Background The role of IL-22, a cytokine produced by Th17 cells, in autoimmunity is not fully understood. Previous research has shown that IL-22 is important in the development of collagen induced arthritis (CIA). However, the mechanism behind the apparent protection in IL-22 knock-out mice against CIA remains unclear.

Objective To investigate the mechanisms by which IL-22 knock-out mice are protected against collagen induced arthritis.

Materials and methods For CIA, IL-22 knock-out and wild type mice were immunised with chicken collagen type II and complete Freud's adjuvant (CFA) and boosted 21 days later. Antigen specific serum IgG levels were measured by ELISA. Mice were sacrificed 50 days after immunisation. Splenocytes were analysed by flow cytometry and immunohistochemistry. Functional assays were performed with splenic Th17 cells sorted from mice ten days after immunisation.
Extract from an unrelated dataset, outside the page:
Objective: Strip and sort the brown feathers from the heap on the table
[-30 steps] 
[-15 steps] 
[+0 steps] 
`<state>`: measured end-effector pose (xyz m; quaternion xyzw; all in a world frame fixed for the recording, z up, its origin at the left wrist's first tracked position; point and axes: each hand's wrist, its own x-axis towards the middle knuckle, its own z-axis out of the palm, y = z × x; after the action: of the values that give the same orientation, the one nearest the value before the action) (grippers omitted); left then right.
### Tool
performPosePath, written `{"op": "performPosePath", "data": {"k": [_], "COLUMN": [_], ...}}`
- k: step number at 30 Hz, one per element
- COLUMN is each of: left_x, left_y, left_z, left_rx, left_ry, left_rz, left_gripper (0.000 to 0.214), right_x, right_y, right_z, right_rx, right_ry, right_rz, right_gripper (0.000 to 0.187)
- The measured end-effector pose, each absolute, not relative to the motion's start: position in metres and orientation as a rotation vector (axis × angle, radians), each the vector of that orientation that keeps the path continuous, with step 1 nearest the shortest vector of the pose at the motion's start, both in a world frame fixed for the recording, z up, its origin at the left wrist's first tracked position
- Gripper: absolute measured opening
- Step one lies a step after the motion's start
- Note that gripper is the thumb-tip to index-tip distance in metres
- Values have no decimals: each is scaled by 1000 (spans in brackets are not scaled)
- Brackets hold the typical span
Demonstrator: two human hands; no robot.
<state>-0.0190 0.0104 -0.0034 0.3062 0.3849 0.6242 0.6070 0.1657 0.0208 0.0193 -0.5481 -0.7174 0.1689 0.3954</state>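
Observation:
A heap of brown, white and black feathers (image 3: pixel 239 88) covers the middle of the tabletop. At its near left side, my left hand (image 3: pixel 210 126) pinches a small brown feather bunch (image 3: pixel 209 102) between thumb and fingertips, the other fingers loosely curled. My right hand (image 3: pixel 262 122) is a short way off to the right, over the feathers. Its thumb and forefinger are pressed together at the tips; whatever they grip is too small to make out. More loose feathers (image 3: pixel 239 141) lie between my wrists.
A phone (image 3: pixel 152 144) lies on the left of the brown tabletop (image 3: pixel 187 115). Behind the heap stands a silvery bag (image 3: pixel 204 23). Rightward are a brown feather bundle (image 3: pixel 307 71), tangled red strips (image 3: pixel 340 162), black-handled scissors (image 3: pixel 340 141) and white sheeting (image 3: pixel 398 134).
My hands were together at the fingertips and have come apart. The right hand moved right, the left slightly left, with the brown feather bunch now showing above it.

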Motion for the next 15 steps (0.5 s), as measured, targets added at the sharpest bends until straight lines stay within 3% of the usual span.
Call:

For antigen induced arthritis (AIA), mice were immunised with methylated bovine serum albumin (mBSA) and CFA and triggered seven days later by intra-articular mBSA injection.

Results In IL-22 knock-out mice, the severity, but not the incidence, of CIA was lower compared to wild type controls. This prompted us to study the pathogenicity of Th17 cells from these mice. Synovial fibroblasts produced higher levels of IL-6 when co-cultured with Th17 cells from IL-22 knock-out mice compared to wild type Th17 cells. To study the pathogenicity in vivo, we made use of the Th17 mediated AIA model. IL-22 knock-out mice developed AIA similarly to wild type controls, showing that Th17 cells without IL-22 function normally in vivo. As CIA is strongly driven by B cells and immune complexes, we investigated whether B cell immunity is normal in IL-22 knock-out mice. Antigen specific serum IgG2a levels were significantly lower in IL-22 knock-out mice at early onset of disease. We observed no significant differences in splenic B cell numbers or activation. However, spleens from IL-22 knock-out mice show no or very small germinal centers and fewer IgG2a plasma cells compared to wild type controls.

Discussion Here we show that lack of IL-22 production affects B cell immunity in CIA. However, Th17 cells in IL-22 knock-out mice function normally in vitro and in vivo, indicating that lack of IL-22 production does not affect the pathogenicity of Th17 cells. Importantly, germinal center formation, plasma cell formation and IgG2a antibody production are lower in IL-22 knock-out mice in CIA, suggesting that IL-22 has a role in further differentiation of B cells in autoimmunity.